In music, a tone row or note row (Reihe or Tonreihe), also series or set, is a non-repetitive ordering of a set of pitch-classes, typically of the twelve notes in musical set theory of the chromatic scale, though both larger and smaller sets are sometimes found.

==History and usage==
Tone rows are the basis of Arnold Schoenberg's twelve-tone technique and most types of serial music. Tone rows were widely used in 20th-century contemporary music, like Dmitri Shostakovich's use of twelve-tone rows, "without dodecaphonic transformations."

A tone row has been identified in the A-minor prelude, BWV 889, from Book II of J.S. Bach's The Well-Tempered Clavier (1742). It is also found in works such as Mozart's String Quartet in C, K. 157 (1772), String Quartet in E♭, K. 428, String Quintet in G minor, K. 516 (1790), and the Symphony No. 40, K. 550 (1788).
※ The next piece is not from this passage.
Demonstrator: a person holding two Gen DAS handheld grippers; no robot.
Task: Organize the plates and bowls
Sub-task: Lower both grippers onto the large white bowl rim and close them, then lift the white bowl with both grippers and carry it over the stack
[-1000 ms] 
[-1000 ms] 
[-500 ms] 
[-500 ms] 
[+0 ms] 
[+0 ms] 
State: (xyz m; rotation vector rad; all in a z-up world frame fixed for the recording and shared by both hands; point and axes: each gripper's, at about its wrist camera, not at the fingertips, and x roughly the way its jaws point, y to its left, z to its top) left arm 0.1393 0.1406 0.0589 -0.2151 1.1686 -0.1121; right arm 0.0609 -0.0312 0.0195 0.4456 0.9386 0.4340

A passage from Symphony No. 40 is shown below in which every tone in the chromatic scale is played except for G (the tonic):

Beethoven also used the technique but, on the whole, "Mozart seems to have employed serial technique far more often than Beethoven". Franz Liszt used a twelve-tone row in the opening of his Faust Symphony. Hans Keller claims that Schoenberg was aware of this serial practice in the classical period and that "Schoenberg repressed his knowledge of classical serialism because it would have injured his narcissism."

==Theory and compositional techniques==
Tone rows are designated by letters and subscript numbers (e.g.: RI_{11}, which may also appear as RI11 or RI–11). The numbers indicate the initial (P or I) or final (R or RI) pitch-class number of the given row form, most often with c = 0.

- "P" indicates prime, a forward-directed, right-side-up form.
- "I" indicates inversion, a forward-directed, upside-down form.
- "R" indicates retrograde, a backwards, right-side-up form.
- "RI" indicates retrograde-inversion, a backwards, upside-down form.
- Transposition is indicated by a T number, for example P8 is a T(4) transposition of P4.

A twelve-tone composition will take one or more tone rows, called the "prime form", as its basis plus their transformations (inversion, retrograde, retrograde inversion, as well as transposition). These forms may be used to construct a melody in a straightforward manner as in the fifth movement from Schoenberg's Piano Suite, Op. 25, where P-0 is used to construct the opening melody and later varied through transposition, as P-6, and also in articulation and dynamics. It is then varied again through inversion, untransposed, taking form I-0. However, rows may be combined to produce melodies or harmonies in more complicated ways, such as taking successive or multiple pitches of a melody from two different row forms.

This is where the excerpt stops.